Aux cris furieux de Mme Bordin Marianne accourut. Le père Gouy injuriait son cheval: Bougre de rosse! carcan! voleur, lui donnait des coups de pied dans le ventre, des coups sur les oreilles avec le manche d'un fouet.
Bouvard fut indigné de voir battre un animal.
Le paysan répondit:—J'en ai le droit! il m'appartient.
Ce n'était pas une raison.
Et Pécuchet survenant, ajouta que les animaux avaient aussi leurs droits, car ils ont une âme, comme nous,—si toutefois la nôtre existe?
—Vous êtes un impie s'écria Mme Bordin.
Trois choses l'exaspéraient: la lessive à recommencer, ses croyances qu'on outrageait, et la crainte d'avoir été entrevue tout à l'heure dans une pose suspecte.
—Je vous croyais plus forte dit Bouvard.
Elle répliqua magistralement:
—Je n'aime pas les polissons.

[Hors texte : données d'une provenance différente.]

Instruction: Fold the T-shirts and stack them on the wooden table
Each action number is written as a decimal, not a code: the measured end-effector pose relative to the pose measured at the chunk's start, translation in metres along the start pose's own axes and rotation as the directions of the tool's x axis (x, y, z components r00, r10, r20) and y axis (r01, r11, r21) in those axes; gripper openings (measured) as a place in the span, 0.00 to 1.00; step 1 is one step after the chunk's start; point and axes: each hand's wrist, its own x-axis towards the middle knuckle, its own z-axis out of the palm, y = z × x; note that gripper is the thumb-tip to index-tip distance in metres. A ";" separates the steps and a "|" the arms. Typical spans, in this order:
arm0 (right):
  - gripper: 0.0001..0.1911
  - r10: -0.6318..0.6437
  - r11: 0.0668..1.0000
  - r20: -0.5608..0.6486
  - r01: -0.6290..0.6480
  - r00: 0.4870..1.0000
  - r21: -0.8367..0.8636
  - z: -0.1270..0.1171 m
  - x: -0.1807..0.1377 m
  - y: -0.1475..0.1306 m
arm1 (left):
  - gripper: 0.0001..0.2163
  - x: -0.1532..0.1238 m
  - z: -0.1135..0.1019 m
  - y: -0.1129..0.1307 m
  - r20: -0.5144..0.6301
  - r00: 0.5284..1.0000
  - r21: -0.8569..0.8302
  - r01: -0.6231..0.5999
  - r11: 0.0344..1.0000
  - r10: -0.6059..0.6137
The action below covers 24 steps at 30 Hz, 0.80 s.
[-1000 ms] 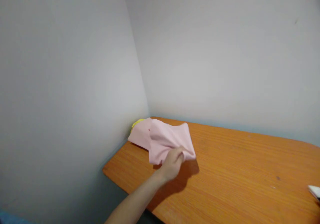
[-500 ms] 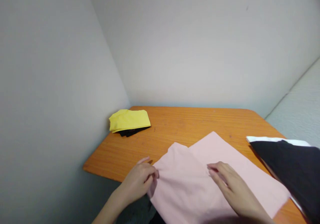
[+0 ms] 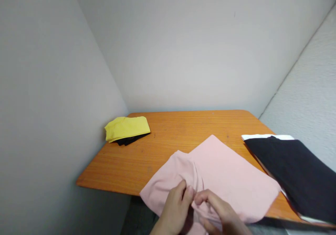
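A pink cloth lies spread on the near part of the orange table, its front edge hanging over the table's rim. My left hand and my right hand meet at that front edge. Both pinch a small fold of the pink fabric between fingers and thumb. The wrists and lower parts of both hands run out of the bottom of the picture.
A folded yellow cloth lies on a black one at the table's far left corner. A black garment over a white one sits at the right. Grey walls close in on the left, back and right.
The view swung right and down. The pink cloth was dragged from the far left corner to the near edge and spread out, uncovering the yellow cloth. Both hands came together on its front edge.
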 end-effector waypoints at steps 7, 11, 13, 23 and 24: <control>0.11 0.027 0.993 -0.171 -0.046 0.985 -0.109 0.020 0.000 0.000 | 0.24 -0.012 0.005 -0.023 -0.104 0.986 -0.294 0.096 0.951 -0.132; 0.16 0.062 0.922 -0.238 -0.147 0.969 -0.357 0.022 0.005 0.014 | 0.25 -0.023 0.009 -0.021 -0.018 1.000 -0.382 0.014 0.924 -0.022; 0.14 0.075 0.940 -0.196 -0.135 0.978 -0.312 0.019 0.007 0.013 | 0.25 -0.028 0.006 -0.022 0.024 0.999 -0.393 -0.019 0.920 0.031; 0.07 0.090 0.911 -0.488 -0.270 0.868 -0.312 -0.109 -0.024 0.020 | 0.19 -0.067 -0.113 -0.038 -0.526 0.850 -0.180 -0.062 0.982 -0.042; 0.06 0.073 0.883 -0.527 -0.301 0.847 -0.360 -0.121 -0.031 0.019 | 0.17 -0.074 -0.125 -0.036 -0.534 0.845 -0.074 -0.037 0.997 -0.008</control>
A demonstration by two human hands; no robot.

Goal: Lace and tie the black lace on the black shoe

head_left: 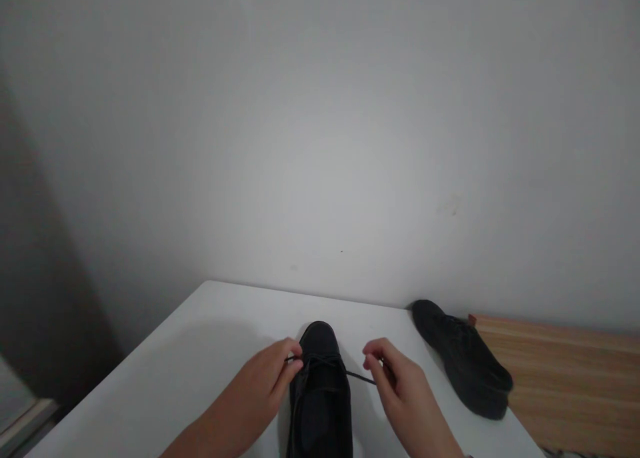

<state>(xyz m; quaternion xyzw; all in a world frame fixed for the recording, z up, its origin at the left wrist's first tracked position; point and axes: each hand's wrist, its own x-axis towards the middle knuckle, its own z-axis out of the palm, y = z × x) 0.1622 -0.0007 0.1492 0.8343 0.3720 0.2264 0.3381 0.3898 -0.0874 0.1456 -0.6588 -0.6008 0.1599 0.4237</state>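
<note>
Head view, single frame. A black shoe (320, 385) stands on the white desk (200, 351), toe pointing away toward the wall (320, 145), heel end cut off by the bottom edge of the picture. It sits near the desk's front middle, between the two hands.

Left hand (273, 378): at the shoe's left side, fingers curled narrow, thumb and forefinger pinched on the left end of the black lace (357, 377) right at the eyelets. Hand touches or nearly touches the shoe's upper; I cannot tell which.

Right hand (395, 381): just right of the shoe, apart from it, fingers closed in a narrow pinch on the other end of the lace. The lace runs taut in a thin line from the shoe's throat out to the fingertips, slightly downward to the right.

Second black shoe (463, 358): lies on the desk's far right corner, well apart from both hands, angled with its toe toward the wall. Its lower end reaches the desk's right edge.

Beside the desk on the right: a wooden surface (575, 385), light brown, lying lower. Far left: dark shadowed area.
</note>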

Et Gouy s'en prit à eux d'avoir abîmé son cheval, dont les naseaux saignaient. Il grommelait tout bas: Sacrés gens de malheur! j'allais l'enterrer, quand ils sont venus.
Les deux bonshommes se retirèrent en haussant les épaules.
Victor leur demanda pourquoi ils s'étaient fâchés contre Gouy.
—Il abuse de sa force, ce qui est mal.
—Pourquoi est-ce mal?
Les enfants n'auraient-ils aucune notion du juste? Peut-être.
Et le soir, Pécuchet ayant Bouvard à sa droite, sous la main quelques notes, et en face de lui les deux élèves, commença un cours de morale.
Cette science nous apprend à diriger nos actions.
Elles ont deux motifs, le plaisir, l'intérêt—et un troisième plus impérieux: le devoir.
Les devoirs se divisent en deux classes: Primo devoirs envers nous-mêmes, lesquels consistent à soigner notre corps, nous garantir de toute injure. Ils entendaient cela parfaitement. Secundo devoirs envers les autres, c'est-à-dire être toujours loyal, débonnaire, et même fraternel, le genre humain n'étant qu'une seule famille. Souvent une chose nous agrée qui nuit à nos semblables; l'intérêt diffère du Bien, car le Bien est de soi-même irréductible. Les enfants ne comprenaient pas. Il remit à la fois prochaine, la sanction des devoirs.
Dans tout cela suivant Bouvard, il n'avait pas défini le Bien.
—Comment veux-tu le définir? On le sent.